▶ About this task:
Search the listing for the string "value". Copy every line that has it.

▶ Input data:
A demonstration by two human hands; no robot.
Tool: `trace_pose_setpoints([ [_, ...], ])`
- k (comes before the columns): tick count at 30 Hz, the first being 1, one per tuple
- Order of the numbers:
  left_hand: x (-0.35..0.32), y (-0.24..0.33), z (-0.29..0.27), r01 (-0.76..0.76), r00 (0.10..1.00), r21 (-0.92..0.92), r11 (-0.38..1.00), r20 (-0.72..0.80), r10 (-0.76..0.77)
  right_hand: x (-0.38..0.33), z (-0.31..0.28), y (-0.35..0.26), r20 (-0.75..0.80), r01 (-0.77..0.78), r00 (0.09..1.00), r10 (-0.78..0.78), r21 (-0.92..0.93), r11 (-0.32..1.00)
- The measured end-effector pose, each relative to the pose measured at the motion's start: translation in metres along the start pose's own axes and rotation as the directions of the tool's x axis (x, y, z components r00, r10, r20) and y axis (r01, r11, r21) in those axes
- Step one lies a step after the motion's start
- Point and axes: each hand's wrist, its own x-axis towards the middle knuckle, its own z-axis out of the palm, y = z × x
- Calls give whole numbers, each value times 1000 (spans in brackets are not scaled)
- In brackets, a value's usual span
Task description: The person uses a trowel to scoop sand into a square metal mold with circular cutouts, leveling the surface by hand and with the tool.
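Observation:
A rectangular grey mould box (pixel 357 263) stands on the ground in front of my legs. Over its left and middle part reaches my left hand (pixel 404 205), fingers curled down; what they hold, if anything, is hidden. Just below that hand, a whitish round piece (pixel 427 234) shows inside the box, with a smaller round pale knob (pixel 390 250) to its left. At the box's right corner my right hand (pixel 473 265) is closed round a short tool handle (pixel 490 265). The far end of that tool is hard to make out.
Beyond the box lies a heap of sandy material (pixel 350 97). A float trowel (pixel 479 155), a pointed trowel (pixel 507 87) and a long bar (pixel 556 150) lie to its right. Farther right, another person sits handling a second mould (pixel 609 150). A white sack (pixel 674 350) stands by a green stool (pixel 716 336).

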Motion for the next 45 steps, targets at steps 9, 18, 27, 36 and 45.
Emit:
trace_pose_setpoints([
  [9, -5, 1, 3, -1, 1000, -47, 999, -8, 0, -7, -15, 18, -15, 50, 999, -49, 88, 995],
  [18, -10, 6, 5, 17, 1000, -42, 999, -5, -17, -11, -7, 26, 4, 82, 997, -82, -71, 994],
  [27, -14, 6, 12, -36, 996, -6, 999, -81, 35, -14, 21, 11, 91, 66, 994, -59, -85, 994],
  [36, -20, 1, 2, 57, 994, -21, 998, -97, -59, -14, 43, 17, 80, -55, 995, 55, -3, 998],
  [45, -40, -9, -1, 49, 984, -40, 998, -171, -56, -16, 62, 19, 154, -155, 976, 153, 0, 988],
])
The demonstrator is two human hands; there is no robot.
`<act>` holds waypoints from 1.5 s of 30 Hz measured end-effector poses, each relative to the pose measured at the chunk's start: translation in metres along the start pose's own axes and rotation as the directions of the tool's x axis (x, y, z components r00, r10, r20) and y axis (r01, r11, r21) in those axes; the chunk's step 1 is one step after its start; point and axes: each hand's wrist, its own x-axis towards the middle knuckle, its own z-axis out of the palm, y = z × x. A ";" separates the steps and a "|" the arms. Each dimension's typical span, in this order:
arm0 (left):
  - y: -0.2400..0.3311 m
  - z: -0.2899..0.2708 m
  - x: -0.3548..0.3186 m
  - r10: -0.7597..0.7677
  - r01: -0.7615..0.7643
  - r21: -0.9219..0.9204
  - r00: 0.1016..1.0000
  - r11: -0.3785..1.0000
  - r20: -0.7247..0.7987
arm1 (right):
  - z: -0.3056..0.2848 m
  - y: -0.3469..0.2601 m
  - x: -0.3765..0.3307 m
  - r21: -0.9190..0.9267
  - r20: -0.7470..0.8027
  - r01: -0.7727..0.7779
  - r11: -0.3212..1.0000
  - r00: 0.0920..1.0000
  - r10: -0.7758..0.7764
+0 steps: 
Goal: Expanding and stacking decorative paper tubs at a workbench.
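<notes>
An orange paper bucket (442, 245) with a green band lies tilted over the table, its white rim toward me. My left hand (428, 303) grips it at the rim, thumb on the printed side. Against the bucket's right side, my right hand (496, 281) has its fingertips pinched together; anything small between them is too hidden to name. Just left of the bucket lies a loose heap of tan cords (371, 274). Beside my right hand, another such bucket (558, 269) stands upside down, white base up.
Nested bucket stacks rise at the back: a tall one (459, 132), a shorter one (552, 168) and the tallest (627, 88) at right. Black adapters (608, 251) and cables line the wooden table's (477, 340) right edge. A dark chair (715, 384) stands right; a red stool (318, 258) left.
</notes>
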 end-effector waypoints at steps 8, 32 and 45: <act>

▶ Written solution:
- Calls give whole numbers, each value times 1000 (spans in brackets are not scaled)
- In brackets, a value's usual span

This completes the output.